Agresja Rosji na Ukrainę przełożyła się na gwałtowny wzrost cen i utrudniony dostęp do materiałów. Odpływ Ukraińców z placów budów ma ograniczony wpływ: Lokum szacuje to na 10-15 proc. (spółka ma własne generalne wykonawstwo). Trudna sytuacja utrzymuje się na rynku gruntów we Wrocławiu i Krakowie: ceny są tak wysokie, że trudno planować na tych działkach projekty sensowne pod względem rentowności.
Prezes Kuźniar powiedział, że spółka stara się reagować cenami mieszkań na wzrost kosztów, ale dziś zyski z projektów pochodzą głównie z tego, że budowa prowadzona jest na zakupionych tanio gruntach. Sprzedaż niezabudowanych działek przyniosłaby taką samą rentowność bez ryzyka deweloperskiego, jednak prezes zapewnił, że nie oznacza to, że Lokum będzie wyprzedawać bank. Parcele z niską ceną zakupów są atutem – to dzięki nim spółka uzyskuje wyśrubowane na tle rynku marże. Z uwagi na spadek popytu, wzrost kosztów i niestabilną sytuację w zakresie dostępności materiałów, deweloper postanowił przesunąć uruchomienie dwóch projektów o kwartał lub dwa.

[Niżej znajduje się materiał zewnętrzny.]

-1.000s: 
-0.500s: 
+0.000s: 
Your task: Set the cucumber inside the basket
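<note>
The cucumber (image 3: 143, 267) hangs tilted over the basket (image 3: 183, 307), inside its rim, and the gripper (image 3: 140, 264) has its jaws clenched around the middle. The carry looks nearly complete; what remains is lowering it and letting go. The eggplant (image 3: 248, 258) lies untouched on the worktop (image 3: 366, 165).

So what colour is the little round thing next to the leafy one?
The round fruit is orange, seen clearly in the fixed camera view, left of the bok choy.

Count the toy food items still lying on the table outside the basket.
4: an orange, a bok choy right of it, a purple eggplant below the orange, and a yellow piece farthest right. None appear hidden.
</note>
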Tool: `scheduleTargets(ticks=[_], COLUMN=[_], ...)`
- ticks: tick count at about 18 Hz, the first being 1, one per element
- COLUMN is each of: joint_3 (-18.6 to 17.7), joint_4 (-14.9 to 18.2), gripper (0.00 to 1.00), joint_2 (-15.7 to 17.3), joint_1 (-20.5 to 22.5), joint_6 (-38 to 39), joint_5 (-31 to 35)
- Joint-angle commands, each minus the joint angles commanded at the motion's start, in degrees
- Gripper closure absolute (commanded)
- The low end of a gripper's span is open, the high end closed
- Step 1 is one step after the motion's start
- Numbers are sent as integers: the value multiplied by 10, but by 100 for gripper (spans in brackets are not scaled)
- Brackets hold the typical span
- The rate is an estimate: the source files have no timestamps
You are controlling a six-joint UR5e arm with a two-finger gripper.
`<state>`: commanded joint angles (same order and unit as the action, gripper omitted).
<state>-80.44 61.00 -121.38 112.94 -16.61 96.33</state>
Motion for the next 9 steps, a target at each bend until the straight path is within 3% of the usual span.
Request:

Zdaniem prezesa Kuźniara, fundusze PRS mogą mieć stabilizujący wpływ na rynek, a wzrost kosztów wykonawstwa nie powinien odstraszyć inwestorów – pozyskiwane przez nich za granicą finansowanie wciąż jest tanie, sprzyja im też kurs euro. Zapotrzebowanie na lokale na wynajem jest faktem, szczególnie w kontekście napływu uchodźców z Ukrainy, z których część może w Polsce zostać dłużej.